Background: Conventional dosage forms of neomycin sulphate suffer from different
drawbacks like spillage, poor penetration, low bioavailability, etc. In situ ophthalmic
gel can overcome these problems by improving bioavailability, decreasing spillage and diminish
the need for recurrent application. Thus, the aim of the present work was to prepare
and evaluate in situ ophthalmic gel of neomycin sulphate for sustained ocular delivery.
Method: Two polymers, sodium alginate (0.2-0.7%) and HPMC K4M, were used in different
concentrations for the preparation of neomycin sulphate insitu gel. The prepared gel
was subjected for rheological study, in vitro gelation, drug release study, antimicrobial
study by disk diffusion method and others.
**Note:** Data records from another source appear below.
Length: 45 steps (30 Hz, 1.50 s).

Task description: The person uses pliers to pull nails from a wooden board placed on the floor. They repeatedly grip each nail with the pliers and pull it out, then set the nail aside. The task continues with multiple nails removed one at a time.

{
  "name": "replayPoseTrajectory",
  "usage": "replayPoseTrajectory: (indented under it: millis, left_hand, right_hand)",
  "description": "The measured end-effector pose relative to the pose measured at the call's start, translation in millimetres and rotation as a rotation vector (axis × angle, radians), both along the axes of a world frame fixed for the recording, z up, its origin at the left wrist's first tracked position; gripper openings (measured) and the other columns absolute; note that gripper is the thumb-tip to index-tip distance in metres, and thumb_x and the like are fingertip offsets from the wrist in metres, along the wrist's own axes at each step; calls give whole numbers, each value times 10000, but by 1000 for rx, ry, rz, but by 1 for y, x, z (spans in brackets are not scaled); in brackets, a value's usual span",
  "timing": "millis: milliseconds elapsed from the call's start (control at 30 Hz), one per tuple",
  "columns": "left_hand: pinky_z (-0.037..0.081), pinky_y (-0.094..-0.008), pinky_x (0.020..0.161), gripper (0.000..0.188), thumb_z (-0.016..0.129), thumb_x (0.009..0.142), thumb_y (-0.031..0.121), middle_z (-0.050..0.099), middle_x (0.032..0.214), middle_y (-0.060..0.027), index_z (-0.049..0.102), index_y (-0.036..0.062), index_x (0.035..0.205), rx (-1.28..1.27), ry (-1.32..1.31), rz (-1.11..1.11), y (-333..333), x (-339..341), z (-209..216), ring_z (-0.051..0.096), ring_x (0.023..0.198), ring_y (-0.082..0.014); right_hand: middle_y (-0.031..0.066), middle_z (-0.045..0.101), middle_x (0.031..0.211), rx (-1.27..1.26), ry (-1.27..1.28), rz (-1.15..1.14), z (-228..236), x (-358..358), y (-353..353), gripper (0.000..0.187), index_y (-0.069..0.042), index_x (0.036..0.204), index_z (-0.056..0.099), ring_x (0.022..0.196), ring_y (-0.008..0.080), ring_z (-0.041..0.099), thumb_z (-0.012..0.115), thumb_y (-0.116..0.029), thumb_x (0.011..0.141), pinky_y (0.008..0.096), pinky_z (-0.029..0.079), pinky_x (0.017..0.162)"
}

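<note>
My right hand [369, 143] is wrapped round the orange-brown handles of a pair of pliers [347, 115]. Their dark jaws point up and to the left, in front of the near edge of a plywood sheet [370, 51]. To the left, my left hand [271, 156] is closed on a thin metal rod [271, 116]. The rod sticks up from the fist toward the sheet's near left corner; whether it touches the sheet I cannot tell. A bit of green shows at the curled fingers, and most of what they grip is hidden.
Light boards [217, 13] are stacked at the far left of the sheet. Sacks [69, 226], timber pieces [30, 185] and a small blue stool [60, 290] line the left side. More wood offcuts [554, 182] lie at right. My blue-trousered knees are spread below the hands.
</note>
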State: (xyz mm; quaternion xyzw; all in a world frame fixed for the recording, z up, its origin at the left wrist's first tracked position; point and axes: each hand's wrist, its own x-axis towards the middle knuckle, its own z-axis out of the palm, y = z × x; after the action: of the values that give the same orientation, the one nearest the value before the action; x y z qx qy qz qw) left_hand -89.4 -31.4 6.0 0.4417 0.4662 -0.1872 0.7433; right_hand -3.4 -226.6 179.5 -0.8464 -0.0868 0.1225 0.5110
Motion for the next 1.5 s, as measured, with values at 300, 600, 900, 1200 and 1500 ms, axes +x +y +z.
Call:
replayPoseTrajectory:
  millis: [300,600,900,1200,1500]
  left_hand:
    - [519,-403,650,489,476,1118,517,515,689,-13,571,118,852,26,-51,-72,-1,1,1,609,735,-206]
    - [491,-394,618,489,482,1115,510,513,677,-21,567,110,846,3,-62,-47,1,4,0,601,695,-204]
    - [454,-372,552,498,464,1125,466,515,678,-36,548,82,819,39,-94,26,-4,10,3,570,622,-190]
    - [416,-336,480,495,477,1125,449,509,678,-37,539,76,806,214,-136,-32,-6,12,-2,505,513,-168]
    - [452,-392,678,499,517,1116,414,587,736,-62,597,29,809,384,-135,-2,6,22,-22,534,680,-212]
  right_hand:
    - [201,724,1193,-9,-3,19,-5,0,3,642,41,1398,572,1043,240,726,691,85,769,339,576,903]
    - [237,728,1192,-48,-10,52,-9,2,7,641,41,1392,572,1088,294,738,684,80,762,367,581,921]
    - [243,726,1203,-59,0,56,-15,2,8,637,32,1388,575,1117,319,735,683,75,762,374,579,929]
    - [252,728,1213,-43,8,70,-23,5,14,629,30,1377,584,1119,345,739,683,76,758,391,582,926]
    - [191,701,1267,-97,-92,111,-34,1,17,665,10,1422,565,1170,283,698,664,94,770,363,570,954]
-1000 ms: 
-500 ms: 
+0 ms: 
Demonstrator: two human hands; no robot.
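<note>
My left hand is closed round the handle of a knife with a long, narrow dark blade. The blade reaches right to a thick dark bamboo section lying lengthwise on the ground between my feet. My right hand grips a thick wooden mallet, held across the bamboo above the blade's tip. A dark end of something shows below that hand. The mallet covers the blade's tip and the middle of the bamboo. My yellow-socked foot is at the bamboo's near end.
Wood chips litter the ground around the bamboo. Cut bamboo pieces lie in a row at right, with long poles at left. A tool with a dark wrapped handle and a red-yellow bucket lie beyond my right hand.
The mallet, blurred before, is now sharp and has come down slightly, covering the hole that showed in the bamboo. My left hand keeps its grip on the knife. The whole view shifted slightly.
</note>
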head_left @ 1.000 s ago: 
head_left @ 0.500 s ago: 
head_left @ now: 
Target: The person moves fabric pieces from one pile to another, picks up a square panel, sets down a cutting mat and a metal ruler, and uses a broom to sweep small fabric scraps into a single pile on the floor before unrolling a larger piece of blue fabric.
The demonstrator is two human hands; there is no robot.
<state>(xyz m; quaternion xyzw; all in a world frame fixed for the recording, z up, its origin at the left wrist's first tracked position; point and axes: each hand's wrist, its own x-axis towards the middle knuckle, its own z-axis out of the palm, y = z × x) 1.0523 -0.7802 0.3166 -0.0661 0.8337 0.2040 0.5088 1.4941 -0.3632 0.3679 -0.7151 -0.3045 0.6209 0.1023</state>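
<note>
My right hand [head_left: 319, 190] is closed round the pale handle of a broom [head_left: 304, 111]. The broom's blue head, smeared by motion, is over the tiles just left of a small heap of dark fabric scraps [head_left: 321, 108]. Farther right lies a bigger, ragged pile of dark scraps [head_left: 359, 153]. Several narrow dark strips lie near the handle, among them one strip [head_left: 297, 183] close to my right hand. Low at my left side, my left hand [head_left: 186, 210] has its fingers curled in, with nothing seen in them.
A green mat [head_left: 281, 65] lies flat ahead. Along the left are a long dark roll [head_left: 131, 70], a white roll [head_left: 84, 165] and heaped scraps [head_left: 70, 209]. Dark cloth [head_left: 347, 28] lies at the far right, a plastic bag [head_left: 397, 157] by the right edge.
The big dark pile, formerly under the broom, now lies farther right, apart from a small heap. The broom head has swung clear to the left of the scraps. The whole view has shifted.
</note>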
Result: All formulations were found to be transparent and clear; pH of the formulations
was within 6.8 to 6.9; drug content was found within 92-98% in all optimized in situ gelling
systems. Viscosity of all formulations decreased as the shear rate increased, which indicated
the character of pseudoplastic fluid. Optimized formulations F6 (0.5% Sodium alginate
and HPMC K4M 1.5%), F7 (0.3% Sodium alginate and HPMC K4M 1.7%) and F8
(0.4% sodium alginate and HPMC K4M 2%) were liquid before instillation to the eye and
underwent rapid gelation upon instillation to the eye. In vitro release through diffusion cell
using cellophane membrane for 8 hours revealed sustained release of the drug from sodium
alginate polymeric network over 6 hours. Study of antimicrobial efficacy using Pseudomonas
aeruginosa for 24 hours showed all formulations to have effective antimicrobial action.
Stability study for 6 months had revealed no changes in visual appearance, clarity, pH
and % drug content.
Conclusion: Hence, from the above results we can conclude that in situ ophthalmic gels of
neomycin sulphate can be a good option for the treatment of various bacterial eye infections.